D'autre part, la ratification de la convention par la France aura aussi et surtout une portée politique et symbolique qu'il est important d'avoir à l'esprit. La France est en effet l'un des membres fondateurs de l'OIT, agence spécialisée de l'ONU dont nous allons fêter les cent ans l'année prochaine, et qui a pour spécificité d'intégrer pleinement les représentants des partenaires sociaux des États membres dans son mode de fonctionnement. Vous savez certainement que l'OIT a été créée par un syndicaliste français en 1919 et qu'elle a été menée par la France pendant de très longues années. Il faut également savoir qu'en 2011, la France, qui dirigeait le G20, a voulu défendre absolument l'existence et l'importance de l'OIT pour que l'on ait une forme d'harmonisation sociale dans la mondialisation. Nous sommes le deuxième pays à avoir ratifié le plus de conventions de l'OIT. La France n'a pas ratifié les cent quatre-vingt-neuf conventions de l'OIT. Dans un contexte de ralentissement du rythme des ratifications, une avancée française pourra avoir une valeur de signal et pourquoi pas, un effet d'entraînement. La convention n° 184 qui nous occupe aujourd'hui n'a en effet été ratifiée que par 16 États à ce jour.

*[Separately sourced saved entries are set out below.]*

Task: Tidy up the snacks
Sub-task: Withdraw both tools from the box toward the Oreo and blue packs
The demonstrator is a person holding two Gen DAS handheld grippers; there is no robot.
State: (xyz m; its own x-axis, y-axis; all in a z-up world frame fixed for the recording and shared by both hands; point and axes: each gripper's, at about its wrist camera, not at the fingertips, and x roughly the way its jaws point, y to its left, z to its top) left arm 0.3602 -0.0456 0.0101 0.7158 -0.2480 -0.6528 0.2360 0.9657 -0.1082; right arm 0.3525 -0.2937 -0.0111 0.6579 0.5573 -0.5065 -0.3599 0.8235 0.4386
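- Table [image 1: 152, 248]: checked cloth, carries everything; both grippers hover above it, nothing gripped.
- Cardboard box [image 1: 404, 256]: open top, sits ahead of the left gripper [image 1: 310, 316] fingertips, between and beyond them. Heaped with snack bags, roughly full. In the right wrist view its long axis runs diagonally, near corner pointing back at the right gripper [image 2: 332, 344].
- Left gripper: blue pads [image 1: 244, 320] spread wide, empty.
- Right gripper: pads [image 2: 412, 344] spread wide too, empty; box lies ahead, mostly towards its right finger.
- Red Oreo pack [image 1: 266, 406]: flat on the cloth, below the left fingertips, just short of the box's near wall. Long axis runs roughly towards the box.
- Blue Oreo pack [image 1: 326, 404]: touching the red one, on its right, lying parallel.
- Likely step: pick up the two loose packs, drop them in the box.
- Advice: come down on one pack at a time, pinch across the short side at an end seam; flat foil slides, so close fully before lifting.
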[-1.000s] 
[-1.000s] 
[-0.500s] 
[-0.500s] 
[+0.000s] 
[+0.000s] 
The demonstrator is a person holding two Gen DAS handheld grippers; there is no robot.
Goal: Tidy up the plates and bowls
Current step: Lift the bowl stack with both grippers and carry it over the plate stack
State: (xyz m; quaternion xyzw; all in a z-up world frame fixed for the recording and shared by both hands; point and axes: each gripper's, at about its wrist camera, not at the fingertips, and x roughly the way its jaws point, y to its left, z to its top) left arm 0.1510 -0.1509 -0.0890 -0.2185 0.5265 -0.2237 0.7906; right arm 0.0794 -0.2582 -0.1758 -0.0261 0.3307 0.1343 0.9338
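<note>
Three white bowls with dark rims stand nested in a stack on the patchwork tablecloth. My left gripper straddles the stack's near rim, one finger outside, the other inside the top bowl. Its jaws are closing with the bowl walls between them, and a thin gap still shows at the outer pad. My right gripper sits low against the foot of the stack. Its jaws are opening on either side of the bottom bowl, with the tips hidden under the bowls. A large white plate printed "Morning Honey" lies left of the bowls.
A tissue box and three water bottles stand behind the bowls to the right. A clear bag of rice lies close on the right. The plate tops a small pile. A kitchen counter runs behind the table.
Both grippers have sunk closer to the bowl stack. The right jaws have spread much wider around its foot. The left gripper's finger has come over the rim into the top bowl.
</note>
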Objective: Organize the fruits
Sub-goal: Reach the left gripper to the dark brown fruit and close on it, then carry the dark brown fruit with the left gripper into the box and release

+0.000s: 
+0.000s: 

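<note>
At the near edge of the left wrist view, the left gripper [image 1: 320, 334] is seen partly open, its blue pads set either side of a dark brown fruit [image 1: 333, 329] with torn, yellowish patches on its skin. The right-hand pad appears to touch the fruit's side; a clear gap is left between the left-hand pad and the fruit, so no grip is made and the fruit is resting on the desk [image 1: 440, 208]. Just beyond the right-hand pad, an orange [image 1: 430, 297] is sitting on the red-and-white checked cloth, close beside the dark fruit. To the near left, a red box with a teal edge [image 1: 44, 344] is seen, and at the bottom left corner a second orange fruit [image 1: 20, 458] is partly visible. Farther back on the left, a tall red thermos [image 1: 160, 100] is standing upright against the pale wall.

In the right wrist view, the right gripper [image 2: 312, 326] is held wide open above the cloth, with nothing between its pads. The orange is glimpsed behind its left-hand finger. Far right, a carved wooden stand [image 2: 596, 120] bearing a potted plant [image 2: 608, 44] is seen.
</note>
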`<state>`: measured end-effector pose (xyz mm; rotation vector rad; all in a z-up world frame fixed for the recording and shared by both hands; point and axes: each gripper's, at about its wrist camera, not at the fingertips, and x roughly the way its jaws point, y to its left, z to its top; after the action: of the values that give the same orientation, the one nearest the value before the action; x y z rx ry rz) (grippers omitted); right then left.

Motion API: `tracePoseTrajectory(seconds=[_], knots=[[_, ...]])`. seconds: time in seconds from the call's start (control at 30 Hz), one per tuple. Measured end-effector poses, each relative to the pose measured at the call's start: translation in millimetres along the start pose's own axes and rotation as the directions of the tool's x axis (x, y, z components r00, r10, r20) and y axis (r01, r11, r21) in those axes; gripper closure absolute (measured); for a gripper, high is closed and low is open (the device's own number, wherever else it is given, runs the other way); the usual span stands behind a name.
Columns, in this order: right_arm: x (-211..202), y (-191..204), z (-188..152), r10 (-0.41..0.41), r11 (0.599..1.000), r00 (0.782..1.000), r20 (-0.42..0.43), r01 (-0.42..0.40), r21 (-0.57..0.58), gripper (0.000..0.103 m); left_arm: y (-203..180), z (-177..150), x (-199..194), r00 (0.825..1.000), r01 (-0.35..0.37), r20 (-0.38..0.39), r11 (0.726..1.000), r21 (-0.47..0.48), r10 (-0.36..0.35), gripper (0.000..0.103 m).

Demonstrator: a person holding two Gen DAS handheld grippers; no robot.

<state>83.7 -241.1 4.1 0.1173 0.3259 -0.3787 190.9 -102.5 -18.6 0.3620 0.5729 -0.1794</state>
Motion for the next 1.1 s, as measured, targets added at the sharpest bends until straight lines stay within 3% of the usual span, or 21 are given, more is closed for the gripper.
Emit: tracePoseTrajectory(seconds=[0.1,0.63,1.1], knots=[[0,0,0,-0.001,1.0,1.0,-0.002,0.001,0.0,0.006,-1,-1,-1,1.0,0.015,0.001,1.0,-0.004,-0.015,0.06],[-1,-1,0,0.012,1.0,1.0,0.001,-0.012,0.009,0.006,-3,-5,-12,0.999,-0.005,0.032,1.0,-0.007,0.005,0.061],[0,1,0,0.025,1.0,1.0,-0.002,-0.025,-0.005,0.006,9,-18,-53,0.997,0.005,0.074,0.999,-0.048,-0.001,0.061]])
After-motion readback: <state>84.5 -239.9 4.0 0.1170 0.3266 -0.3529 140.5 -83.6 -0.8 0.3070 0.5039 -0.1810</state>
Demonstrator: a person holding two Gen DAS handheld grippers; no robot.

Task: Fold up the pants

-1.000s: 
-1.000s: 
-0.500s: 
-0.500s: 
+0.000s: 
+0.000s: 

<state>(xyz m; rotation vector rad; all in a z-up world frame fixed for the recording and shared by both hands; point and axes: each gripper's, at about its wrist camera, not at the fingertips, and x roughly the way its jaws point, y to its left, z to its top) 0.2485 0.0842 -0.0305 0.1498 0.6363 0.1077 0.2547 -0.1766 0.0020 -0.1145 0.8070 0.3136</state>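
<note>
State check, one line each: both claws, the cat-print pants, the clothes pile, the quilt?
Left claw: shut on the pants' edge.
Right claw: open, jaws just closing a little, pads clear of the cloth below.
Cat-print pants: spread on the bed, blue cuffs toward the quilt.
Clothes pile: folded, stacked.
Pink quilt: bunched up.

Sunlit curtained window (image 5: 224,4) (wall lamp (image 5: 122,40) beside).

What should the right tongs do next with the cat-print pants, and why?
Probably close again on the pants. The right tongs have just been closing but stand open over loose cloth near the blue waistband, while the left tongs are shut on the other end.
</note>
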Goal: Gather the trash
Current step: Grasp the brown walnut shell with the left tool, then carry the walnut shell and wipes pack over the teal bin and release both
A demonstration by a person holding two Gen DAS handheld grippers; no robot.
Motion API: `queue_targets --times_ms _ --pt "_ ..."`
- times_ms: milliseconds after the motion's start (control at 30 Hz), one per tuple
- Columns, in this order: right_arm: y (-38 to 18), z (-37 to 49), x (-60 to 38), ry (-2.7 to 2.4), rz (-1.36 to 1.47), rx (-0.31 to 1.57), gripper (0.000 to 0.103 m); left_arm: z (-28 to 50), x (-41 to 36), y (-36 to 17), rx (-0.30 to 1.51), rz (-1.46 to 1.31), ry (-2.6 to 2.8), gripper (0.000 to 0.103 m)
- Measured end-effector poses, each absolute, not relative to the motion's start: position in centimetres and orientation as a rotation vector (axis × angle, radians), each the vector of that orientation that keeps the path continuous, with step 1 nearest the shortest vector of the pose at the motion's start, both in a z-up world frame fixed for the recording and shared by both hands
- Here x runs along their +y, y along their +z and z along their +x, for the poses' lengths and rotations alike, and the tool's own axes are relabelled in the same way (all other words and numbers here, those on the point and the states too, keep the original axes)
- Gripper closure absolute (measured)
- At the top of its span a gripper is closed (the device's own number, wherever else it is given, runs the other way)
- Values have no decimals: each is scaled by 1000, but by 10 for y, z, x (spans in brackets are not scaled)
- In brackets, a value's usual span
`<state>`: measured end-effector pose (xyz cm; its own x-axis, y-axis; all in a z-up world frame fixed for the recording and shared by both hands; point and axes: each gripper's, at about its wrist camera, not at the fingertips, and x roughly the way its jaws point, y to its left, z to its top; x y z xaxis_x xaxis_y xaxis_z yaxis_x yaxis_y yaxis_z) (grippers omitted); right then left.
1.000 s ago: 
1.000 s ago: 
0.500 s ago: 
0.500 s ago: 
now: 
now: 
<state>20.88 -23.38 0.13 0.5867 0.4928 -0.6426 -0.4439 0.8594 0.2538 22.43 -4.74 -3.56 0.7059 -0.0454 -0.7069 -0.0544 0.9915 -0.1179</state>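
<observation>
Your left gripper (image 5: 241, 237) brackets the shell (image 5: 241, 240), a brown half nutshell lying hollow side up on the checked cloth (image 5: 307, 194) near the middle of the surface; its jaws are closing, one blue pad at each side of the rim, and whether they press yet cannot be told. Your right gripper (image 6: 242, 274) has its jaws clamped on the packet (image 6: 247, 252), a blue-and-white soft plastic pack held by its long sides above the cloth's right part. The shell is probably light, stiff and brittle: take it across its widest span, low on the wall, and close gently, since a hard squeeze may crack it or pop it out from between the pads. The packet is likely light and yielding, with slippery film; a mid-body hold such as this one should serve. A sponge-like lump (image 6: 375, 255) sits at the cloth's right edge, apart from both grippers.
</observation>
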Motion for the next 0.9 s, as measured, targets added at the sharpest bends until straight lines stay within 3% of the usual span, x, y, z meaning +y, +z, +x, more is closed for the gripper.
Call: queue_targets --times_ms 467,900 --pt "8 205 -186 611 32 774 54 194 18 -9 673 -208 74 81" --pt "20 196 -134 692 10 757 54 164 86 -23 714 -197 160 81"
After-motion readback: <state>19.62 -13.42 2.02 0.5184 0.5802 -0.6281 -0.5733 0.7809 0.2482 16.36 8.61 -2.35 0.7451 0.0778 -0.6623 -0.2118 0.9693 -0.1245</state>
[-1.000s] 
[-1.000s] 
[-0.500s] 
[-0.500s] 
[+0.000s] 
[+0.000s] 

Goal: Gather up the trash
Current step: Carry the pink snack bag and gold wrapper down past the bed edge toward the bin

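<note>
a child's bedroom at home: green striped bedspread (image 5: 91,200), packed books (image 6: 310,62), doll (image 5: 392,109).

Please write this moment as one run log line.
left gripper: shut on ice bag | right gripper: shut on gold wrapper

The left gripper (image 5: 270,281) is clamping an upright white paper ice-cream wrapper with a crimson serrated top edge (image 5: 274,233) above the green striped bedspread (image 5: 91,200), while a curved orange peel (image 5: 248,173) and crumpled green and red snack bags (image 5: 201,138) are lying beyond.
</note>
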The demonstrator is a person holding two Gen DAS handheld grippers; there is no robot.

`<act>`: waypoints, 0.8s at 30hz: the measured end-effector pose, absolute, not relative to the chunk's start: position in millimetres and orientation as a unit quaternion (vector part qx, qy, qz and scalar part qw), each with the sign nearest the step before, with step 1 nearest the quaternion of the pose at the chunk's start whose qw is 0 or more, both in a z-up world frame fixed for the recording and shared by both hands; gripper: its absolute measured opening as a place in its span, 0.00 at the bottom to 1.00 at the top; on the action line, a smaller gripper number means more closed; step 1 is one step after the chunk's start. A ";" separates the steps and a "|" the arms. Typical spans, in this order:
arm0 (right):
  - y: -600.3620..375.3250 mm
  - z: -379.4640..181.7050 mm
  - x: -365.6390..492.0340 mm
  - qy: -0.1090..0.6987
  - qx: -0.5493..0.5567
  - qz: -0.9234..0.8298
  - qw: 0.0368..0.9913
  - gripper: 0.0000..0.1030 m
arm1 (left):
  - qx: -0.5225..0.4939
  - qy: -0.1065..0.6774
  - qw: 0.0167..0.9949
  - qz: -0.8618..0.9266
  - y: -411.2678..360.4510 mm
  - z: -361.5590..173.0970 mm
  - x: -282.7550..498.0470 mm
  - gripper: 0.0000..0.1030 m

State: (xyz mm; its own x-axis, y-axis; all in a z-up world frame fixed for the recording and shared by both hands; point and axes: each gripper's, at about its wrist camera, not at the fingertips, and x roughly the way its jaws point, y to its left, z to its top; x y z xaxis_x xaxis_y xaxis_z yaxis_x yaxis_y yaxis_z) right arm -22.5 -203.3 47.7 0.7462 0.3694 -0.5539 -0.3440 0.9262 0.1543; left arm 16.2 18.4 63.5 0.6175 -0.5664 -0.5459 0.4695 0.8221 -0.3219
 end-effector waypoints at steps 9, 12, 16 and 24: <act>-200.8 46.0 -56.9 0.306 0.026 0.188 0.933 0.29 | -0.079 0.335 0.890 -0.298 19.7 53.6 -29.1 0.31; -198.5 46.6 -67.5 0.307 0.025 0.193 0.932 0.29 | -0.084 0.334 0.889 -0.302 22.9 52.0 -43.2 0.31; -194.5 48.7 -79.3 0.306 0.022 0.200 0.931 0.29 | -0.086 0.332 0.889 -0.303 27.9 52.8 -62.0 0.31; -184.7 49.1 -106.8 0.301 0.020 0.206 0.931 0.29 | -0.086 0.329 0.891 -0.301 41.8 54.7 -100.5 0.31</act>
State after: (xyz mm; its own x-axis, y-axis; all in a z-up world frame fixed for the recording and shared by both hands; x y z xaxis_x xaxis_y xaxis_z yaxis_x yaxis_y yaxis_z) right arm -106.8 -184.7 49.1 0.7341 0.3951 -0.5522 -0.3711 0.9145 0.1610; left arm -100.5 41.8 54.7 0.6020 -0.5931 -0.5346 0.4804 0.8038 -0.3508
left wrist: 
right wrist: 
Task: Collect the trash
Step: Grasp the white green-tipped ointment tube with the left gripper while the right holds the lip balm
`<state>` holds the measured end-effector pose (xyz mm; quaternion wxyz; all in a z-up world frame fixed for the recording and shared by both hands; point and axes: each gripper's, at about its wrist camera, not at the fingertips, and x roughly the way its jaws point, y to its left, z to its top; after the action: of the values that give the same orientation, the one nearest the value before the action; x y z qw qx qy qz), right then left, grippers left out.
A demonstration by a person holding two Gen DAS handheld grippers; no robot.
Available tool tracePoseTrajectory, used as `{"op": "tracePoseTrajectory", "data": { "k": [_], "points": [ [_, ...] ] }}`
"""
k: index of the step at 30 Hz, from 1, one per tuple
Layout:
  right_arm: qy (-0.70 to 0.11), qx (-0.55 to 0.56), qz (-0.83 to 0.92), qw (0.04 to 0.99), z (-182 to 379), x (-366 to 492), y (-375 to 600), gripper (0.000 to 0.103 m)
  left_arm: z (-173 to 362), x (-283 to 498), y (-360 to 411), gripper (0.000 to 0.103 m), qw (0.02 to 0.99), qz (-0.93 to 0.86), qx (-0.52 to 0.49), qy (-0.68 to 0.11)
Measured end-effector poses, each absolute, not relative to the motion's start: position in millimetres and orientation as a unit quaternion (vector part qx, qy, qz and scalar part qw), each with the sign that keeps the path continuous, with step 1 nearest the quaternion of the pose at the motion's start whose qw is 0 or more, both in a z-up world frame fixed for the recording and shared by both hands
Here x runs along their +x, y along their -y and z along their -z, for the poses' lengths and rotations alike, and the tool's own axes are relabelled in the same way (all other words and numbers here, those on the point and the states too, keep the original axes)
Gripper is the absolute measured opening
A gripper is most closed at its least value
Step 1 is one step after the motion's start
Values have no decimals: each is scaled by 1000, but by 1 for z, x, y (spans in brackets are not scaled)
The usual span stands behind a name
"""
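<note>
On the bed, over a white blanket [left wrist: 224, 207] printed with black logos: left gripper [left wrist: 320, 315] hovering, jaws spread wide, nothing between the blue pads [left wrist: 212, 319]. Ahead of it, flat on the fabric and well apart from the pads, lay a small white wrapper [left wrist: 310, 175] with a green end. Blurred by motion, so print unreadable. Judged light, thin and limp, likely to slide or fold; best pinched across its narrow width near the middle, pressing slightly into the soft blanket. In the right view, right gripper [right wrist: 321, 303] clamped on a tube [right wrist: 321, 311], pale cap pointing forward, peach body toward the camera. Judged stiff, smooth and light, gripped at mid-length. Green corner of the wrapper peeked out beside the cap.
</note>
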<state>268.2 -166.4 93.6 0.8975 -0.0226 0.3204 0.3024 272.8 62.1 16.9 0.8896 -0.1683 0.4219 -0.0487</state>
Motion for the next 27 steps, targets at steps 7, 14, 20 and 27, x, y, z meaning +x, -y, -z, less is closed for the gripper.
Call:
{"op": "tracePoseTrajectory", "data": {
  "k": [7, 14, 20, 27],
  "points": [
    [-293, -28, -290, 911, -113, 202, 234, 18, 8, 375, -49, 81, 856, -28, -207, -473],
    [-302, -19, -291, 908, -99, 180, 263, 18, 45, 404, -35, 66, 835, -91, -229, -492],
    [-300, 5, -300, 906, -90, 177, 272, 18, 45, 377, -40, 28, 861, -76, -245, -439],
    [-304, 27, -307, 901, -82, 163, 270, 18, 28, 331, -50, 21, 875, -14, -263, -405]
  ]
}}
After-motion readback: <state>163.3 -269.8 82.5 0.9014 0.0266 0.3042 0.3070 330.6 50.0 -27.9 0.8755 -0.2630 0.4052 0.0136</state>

Ratifier la convention manifestera aussi notre attachement à la diffusion de garanties en santé et sécurité pour les travailleurs agricoles à travers le monde. En effet, si le niveau de protection assuré par la législation française et surtout par les directives et règlements européens est particulièrement exigeant, on constate encore d'importantes disparités au plan mondial.

Enfin, rappelons que la santé et la sécurité au travail, et plus spécifiquement dans le secteur agricole, continuent de faire l'objet d'une vigilance soutenue dans notre pays, les lois Egalim et PACTE le démontrent. Ce qui est très intéressant, c'est de mettre en parallèle ce que l'on vient de faire et ce qui était préconisé par la France en 2001. Depuis le début de la XVème législature, plusieurs lois et projets de lois ont pu se saisir de ces sujets : la loi pour l'équilibre des relations commerciales dans le secteur agricole et alimentaire, le projet de loi relatif à la croissance et la transformation des entreprises, ou encore le projet de loi de financement de la Sécurité sociale pour 2019.

Ainsi, mes chers collègues, je vous invite à voter sans réserve en faveur de la ratification de cette convention. Je vous remercie.